> DESCRIPTION OF THE TASK: Give the records again word for word. Leave every picture out.

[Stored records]
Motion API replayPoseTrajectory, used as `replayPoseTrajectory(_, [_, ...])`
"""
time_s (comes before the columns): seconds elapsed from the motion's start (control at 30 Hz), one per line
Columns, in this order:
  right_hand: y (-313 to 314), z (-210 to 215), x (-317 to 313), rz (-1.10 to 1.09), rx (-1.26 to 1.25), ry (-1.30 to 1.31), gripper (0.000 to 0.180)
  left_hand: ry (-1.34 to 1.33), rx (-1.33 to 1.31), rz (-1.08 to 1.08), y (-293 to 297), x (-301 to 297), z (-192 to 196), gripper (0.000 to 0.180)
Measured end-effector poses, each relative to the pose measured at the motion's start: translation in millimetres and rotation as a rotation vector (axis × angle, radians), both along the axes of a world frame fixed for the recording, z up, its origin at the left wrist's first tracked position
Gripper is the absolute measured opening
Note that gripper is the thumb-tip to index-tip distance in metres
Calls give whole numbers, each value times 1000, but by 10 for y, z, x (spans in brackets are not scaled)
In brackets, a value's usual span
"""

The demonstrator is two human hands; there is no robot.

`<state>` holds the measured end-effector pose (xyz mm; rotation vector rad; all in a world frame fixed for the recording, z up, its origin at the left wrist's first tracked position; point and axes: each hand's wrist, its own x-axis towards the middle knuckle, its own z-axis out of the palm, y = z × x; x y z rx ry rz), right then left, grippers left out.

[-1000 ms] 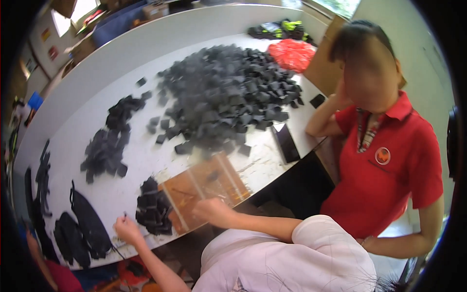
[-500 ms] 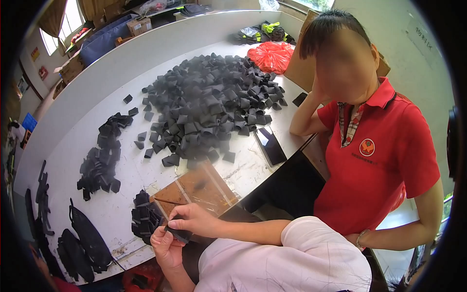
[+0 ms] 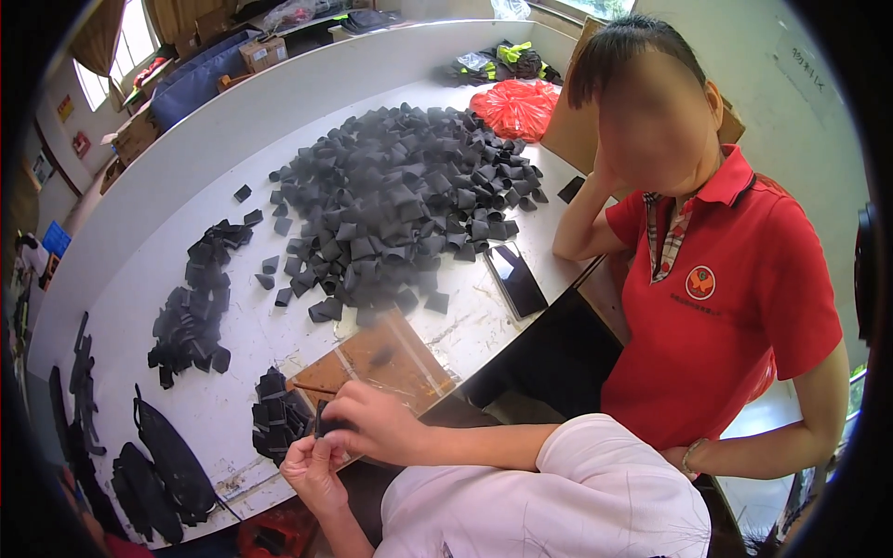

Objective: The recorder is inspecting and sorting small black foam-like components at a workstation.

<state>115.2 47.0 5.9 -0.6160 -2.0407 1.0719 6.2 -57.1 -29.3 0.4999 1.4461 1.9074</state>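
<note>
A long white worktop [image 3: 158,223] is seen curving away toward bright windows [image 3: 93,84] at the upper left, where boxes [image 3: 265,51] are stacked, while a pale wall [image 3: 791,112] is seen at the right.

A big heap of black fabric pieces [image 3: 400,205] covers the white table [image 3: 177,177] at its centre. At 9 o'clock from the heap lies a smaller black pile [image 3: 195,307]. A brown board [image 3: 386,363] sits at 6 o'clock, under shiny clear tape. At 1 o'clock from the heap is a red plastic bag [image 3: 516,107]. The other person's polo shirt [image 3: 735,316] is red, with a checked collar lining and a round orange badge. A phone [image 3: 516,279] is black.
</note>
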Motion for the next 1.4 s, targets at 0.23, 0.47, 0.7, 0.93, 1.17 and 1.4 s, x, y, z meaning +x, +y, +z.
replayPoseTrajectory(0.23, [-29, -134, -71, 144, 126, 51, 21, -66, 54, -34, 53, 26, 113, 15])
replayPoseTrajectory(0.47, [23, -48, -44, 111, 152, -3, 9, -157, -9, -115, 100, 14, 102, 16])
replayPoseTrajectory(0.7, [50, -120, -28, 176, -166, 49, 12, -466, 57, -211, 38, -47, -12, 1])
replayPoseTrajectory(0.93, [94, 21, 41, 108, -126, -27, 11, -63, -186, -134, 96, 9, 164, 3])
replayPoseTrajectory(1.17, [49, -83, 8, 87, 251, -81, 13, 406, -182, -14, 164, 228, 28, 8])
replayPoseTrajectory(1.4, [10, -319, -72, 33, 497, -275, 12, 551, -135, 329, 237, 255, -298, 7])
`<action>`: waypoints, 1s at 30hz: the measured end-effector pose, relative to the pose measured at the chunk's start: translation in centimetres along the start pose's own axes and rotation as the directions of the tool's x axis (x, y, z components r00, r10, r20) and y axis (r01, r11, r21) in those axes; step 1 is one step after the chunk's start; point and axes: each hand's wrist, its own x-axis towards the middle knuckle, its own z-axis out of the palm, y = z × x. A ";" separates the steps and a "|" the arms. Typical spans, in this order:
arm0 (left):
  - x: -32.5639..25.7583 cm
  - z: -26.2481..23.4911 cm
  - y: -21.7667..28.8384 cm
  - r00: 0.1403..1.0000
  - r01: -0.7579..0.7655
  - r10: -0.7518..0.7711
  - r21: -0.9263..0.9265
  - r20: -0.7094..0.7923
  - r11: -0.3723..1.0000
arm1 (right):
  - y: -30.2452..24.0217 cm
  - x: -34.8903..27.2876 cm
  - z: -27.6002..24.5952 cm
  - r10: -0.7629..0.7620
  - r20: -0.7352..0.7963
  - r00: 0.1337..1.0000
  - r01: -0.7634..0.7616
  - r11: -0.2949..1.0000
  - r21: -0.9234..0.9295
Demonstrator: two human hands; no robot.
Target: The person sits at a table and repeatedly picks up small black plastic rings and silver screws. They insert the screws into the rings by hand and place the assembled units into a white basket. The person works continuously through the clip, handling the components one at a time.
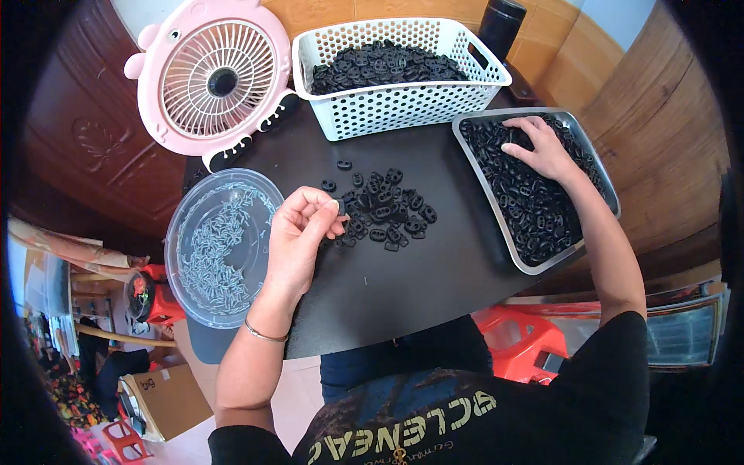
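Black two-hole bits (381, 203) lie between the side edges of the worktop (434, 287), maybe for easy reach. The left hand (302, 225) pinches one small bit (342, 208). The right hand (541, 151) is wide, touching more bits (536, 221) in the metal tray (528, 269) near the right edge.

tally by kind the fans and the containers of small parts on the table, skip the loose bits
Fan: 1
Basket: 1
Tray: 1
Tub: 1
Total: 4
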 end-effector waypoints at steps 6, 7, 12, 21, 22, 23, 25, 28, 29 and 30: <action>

> RESPONSE BOX:
Motion API replayPoseTrajectory, used as `replayPoseTrajectory(_, [_, ...])`
"""
time_s (comes before the columns): seconds elapsed from the motion's start (control at 30 Hz), one per line
Columns, in this order:
  right_hand: y (-313 to 314), z (-210 to 215), x (-317 to 313), rz (-1.10 to 1.09), rx (-1.26 to 1.25), ry (-1.30 to 1.31), gripper (0.000 to 0.180)
  left_hand: ry (-1.34 to 1.33), rx (-1.33 to 1.31), rz (-1.08 to 1.08), y (-293 to 297), x (-301 to 297), z (-192 to 196), gripper (0.000 to 0.180)
Measured end-effector poses, each relative to the pose measured at the motion's start: translation in millimetres and rotation as a rotation vector (axis × angle, radians), both along the axes of a world frame fixed for the recording, z up, its origin at the left wrist's first tracked position
Gripper is the absolute measured opening
Note that gripper is the thumb-tip to index-tip distance in metres
Calls give whole numbers, each value times 1000, but by 10 for y, z, x (spans in brackets are not scaled)
In brackets, a value's usual span
"""

The demonstrator is two human hands; there is no robot.

`<state>` holds the measured end-effector pose (xyz mm; rotation vector rad; all in a world frame fixed for the recording, z up, its origin at the left wrist's first tracked position; point and axes: each hand's wrist, its own x-axis towards the middle knuckle, its own z-axis out of the palm, y = z × x; x y z rx ry rz), right then left, grippers left out.

[-1000 ms] 
[-500 ms] 
[+0 ms] 

Objective: The recorder is inspecting and sorting small black foam-like components at a workstation.

<state>115.2 47.0 5.9 -0.6160 -2.0407 1.0719 6.2 -57.1 -29.3 0.4999 1.4461 1.9074</state>
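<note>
A long white worktop [image 3: 158,223] is seen curving away toward bright windows [image 3: 93,84] at the upper left, where boxes [image 3: 265,51] are stacked, while a pale wall [image 3: 791,112] is seen at the right.

A big heap of black fabric pieces [image 3: 400,205] covers the white table [image 3: 177,177] at its centre. At 9 o'clock from the heap lies a smaller black pile [image 3: 195,307]. A brown board [image 3: 386,363] sits at 6 o'clock, under shiny clear tape. At 1 o'clock from the heap is a red plastic bag [image 3: 516,107]. The other person's polo shirt [image 3: 735,316] is red, with a checked collar lining and a round orange badge. A phone [image 3: 516,279] is black.
</note>
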Motion for the next 1.4 s, targets at 0.23, 0.47, 0.7, 0.93, 1.17 and 1.4 s, x, y, z meaning +x, +y, +z.
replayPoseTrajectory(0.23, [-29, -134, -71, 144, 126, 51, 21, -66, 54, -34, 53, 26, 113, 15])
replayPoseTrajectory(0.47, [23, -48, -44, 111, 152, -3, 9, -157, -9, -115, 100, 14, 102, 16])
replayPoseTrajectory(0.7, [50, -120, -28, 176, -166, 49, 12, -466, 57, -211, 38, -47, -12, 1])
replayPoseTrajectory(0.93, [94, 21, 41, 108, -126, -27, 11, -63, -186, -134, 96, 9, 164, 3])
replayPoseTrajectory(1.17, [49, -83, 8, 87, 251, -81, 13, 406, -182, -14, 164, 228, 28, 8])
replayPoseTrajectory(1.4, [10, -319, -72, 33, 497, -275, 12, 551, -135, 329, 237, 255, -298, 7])
`<action>`: waypoints, 1s at 30hz: the measured end-effector pose, relative to the pose measured at the chunk's start: translation in centimetres along the start pose's own axes and rotation as the directions of the tool's x axis (x, y, z components r00, r10, r20) and y axis (r01, r11, r21) in those axes; step 1 is one step after the chunk's start; point and axes: each hand's wrist, its own x-axis towards the middle knuckle, its own z-axis out of the palm, y = z × x. A ";" separates the steps and a "|" the arms. Typical spans, in this order:
arm0 (left):
  - x: -32.5639..25.7583 cm
  - z: -26.2481..23.4911 cm
  - y: -21.7667..28.8384 cm
  - r00: 0.1403..1.0000
  - r01: -0.7579..0.7655
  - r10: -0.7518..0.7711
  - r21: -0.9263..0.9265
  - r20: -0.7094..0.7923
  - r11: -0.3723..1.0000
arm1 (right):
  - y: -30.2452..24.0217 cm
  - x: -34.8903..27.2876 cm
  - z: -27.6002..24.5952 cm
  - r10: -0.7629..0.7620
  - r20: -0.7352..0.7963
  - r00: 0.1337..1.0000
  - r01: -0.7634..0.7616
  - r11: -0.2949..1.0000
  - r21: -0.9234..0.9295
Demonstrator: two human hands; no robot.
Target: The person sits at a table and repeatedly picks up small black plastic rings and silver screws. They insert the screws into the rings by hand and place the assembled units into a white basket. The person works continuously through the clip, handling the components one at a time.
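Black two-hole bits (381, 203) lie between the side edges of the worktop (434, 287), maybe for easy reach. The left hand (302, 225) pinches one small bit (342, 208). The right hand (541, 151) is wide, touching more bits (536, 221) in the metal tray (528, 269) near the right edge.

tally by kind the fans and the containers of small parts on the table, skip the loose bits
Fan: 1
Basket: 1
Tray: 1
Tub: 1
Total: 4
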 end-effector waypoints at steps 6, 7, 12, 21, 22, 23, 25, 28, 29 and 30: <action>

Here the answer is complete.